Wnt/β-catenin signaling has been implicated in the regulation of hematopoietic stem cells (HSCs); the bioactive lipid prostaglandin E2 (PGE2) also regulates the induction and engraftment of HSCs (Reya et al. 2003; Trowbridge et al. 2006). Therefore, Goessling et al. (2009) focused on the relationship between PGE2 and HSCs and discovered that PGE2 promotes Wnt/β-catenin signaling in HSC regulation. Treatment of zebrafish embryos with PGE2 enhanced top:GFP activity in HSCs and Wnt/β-catenin signaling-mediated HSC proliferation and survival, while treatment with indomethacin, which suppresses PGE2 production, reduced them. This suggests that PGE2 positively regulates Wnt/β-catenin signaling in HSCs. Furthermore, treatment with the PKA chemical activator forskolin reversed indomethacin-induced HSC reduction, while treatment with the PKA chemical inhibitor H89 blocked PGE2-induced HSC formation, suggesting that PGE2 regulates HSCs via PKA. By carrying out assays using hematopoietic mouse ES cells, Goessling et al. (2009) confirmed that the relationship between PGE2, PKA, and Wnt/β-catenin signaling is also conserved in mammals. In addition, it was found that PGE treatment promoted the phosphorylation of β-catenin at Ser-675, which is mediated by PKA, and stabilizes β-catenin in mouse ES cells; indomethacin reduced this phosphorylation and β-catenin protein levels (Goessling et al. 2009). Thus, PGE2-PKA axis stimulates β-catenin stability and the consequent Wnt/β-catenin signaling activity through β-catenin phosphorylation to promote HSC formation (Fig. 1.3).
3.4 Nrarp and NLK: New Tcf/Lef Modifiers
We discovered the essential roles of Lef1 post-translational modification in embryogenesis using top:GFP reporter zebrafish and showed that proper control of Lef1 ubiquitination is involved in the development of neural crest cells (NCCs) (Fig. 1.3; Ishitani et al. 2005). NCCs are pluripotent progenitors induced within the neuroepithelium in vertebrate embryos. They migrate to target destinations throughout the embryo and differentiate into diverse cell types, including sensory neurons, glia, smooth muscle, cranial cartilage, bone cells, endocrine cells, and pigment cells. Wnt/β-catenin signaling is known to regulate induction, migration, and differentiation of NCCs (Yanfeng et al. 2003) and furthermore, Ishitani et al. (2005) found that Nrarp (Notch-regulated ankyrin repeat protein), a small protein containing two ankyrin repeats, promotes Wnt/β-catenin signaling activity in NCCs by blocking Lef1 ubiquitination. Nrarp was expressed in migrating neural crest cells; Nrarp knockdown, using MO, reduced top:GFP reporter activity in migrating NCCs and induced defects in NCC migration and differentiation (Ishitani et al. 2005), which suggests that Nrarp contributes to NCC development through positive regulation of Wnt/β-catenin signaling in migrating NCCs. Biochemical analyses also showed that Nrarp blocks the ubiquitination-proteasome-dependent degradation of Lef1 and consequently stabilizes it, which promotes Wnt/β-catenin signaling in migrating NCCs (Ishitani et al. 2005). This was the first discovery of ubiquitination of Tcf/Lef family proteins.
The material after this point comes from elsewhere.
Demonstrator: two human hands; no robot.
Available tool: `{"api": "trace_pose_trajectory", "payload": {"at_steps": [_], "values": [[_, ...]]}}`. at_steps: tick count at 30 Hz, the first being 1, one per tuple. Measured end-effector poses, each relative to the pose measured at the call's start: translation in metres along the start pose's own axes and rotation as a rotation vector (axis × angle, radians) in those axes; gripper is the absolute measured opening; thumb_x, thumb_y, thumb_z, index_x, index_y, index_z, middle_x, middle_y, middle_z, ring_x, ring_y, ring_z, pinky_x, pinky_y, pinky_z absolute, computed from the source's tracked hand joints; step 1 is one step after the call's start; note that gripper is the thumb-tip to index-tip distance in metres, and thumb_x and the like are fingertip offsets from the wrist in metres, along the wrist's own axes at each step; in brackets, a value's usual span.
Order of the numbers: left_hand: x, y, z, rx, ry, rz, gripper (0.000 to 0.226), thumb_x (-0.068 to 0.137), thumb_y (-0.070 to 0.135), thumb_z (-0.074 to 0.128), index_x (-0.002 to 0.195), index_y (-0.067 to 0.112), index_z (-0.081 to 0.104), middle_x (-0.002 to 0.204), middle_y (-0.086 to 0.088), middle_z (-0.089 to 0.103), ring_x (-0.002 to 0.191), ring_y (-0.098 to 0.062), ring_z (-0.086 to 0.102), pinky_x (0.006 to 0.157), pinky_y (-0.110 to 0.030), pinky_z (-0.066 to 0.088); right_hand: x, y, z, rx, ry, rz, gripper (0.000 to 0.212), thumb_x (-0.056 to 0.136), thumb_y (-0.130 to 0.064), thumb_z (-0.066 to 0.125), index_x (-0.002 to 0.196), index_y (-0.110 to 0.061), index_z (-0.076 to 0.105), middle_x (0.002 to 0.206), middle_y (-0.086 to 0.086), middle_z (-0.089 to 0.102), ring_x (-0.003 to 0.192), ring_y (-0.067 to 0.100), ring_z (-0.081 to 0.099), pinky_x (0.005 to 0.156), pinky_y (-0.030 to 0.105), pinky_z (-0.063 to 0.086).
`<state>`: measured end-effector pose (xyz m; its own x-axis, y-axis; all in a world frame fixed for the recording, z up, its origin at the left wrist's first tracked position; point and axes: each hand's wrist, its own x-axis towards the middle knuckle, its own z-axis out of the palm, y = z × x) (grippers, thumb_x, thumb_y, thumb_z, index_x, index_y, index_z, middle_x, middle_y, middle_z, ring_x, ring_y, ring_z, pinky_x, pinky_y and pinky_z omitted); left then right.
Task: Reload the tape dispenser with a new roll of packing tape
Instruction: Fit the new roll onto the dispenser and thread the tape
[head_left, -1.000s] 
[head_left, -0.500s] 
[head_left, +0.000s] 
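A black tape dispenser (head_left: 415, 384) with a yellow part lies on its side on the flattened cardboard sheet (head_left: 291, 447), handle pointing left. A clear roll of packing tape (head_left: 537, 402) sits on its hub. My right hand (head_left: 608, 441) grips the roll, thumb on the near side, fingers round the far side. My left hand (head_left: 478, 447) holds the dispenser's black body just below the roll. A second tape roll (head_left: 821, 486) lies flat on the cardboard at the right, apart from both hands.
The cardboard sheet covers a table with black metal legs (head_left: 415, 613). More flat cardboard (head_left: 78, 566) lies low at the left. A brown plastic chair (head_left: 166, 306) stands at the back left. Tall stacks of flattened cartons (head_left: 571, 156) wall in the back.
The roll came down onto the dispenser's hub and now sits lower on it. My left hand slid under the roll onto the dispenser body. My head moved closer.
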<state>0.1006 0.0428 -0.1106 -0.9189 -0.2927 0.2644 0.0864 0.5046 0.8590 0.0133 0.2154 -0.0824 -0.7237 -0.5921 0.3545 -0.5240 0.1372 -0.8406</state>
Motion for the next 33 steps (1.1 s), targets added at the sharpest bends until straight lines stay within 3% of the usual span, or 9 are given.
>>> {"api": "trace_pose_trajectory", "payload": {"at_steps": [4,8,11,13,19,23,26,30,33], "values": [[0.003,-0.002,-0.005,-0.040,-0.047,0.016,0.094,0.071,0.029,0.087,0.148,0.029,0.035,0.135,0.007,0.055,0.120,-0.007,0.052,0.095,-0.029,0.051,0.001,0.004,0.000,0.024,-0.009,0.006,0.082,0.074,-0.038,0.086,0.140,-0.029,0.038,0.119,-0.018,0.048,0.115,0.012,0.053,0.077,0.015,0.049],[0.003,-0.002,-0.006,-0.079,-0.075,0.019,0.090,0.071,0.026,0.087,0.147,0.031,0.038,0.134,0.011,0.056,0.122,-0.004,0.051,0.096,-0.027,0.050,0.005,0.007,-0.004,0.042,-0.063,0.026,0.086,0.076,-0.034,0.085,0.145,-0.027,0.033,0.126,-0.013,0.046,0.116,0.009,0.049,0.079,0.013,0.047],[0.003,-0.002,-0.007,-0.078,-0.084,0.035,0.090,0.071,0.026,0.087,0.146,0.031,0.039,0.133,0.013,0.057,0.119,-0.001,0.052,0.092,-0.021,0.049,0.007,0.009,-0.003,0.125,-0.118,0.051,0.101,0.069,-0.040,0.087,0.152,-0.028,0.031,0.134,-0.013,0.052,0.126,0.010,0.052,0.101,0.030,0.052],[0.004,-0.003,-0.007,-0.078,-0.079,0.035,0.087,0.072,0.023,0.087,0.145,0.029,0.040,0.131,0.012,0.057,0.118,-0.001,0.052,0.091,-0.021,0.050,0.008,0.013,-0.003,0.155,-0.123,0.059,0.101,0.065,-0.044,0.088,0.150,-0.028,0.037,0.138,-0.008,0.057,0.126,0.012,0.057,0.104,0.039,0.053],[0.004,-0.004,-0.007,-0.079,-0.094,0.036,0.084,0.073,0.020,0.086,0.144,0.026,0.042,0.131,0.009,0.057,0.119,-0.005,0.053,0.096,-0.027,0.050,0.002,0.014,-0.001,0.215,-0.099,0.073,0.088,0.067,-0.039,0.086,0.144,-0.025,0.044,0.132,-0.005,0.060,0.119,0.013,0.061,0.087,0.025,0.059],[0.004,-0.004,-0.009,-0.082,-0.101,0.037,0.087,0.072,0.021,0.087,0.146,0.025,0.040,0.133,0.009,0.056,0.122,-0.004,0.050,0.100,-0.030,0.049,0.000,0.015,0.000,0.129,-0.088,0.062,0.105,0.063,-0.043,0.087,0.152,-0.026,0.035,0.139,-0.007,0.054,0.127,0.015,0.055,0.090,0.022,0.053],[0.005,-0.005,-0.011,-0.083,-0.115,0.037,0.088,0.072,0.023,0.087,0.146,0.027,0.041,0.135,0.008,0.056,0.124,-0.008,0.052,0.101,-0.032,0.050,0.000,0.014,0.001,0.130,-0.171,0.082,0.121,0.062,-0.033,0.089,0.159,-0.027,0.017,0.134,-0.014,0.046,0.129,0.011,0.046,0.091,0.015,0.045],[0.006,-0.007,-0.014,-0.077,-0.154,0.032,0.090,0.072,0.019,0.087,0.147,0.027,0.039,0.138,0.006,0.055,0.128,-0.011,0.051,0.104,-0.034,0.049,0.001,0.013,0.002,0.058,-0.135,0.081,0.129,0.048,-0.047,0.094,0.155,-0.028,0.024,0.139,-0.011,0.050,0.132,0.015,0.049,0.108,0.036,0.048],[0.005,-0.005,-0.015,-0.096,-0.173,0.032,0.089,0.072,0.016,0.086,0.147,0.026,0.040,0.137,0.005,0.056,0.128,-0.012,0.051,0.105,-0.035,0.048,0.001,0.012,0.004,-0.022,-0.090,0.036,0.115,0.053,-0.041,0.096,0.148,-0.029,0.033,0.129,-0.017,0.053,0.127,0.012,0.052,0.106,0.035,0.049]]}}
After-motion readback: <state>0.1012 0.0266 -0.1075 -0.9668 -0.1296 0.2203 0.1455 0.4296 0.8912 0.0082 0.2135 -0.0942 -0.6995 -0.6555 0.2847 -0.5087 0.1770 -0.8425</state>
Lef1 phosphorylation is also essential for midbrain development (Fig. 1.3). Previous reports showed that MAP kinase-related nemo-like kinase (NLK) phosphorylates the Tcf/Lef family of transcription factors and activates Wnt/β-catenin signaling in Caenorhabditis elegans (Ishitani et al. 1999; Meneghini et al. 1999) though the physiological role of NLK-mediated Tcf/Lef regulation in vertebrates was not explained. We found that knockdown of zebrafish NLK (Nlk2) reduced top:GFP reporter activity and proliferation of neural progenitor cells in the developing midbrain, without gross morphological defects (Ota et al. 2012). This suggests that Nlk2 acts as a midbrain-specific Wnt/β-catenin activator and promotes cell proliferation in the midbrain of zebrafish. Biochemical studies revealed that Nlk2 phosphorylates Lef1 at the conserved Thr residue, which promotes Lef1 transcriptional activity by blocking the interaction of Lef1 with HDAC1(Ota et al. 2012). Consistent with this finding, the Nlk2 knockdown-induced reduction in top:GFP activity was reversed by co-knockdown of HDAC1 (Ota et al. 2012). Thus, the midbrain-specific regulation of Wnt/β-catenin signaling was revealed using reporter fish.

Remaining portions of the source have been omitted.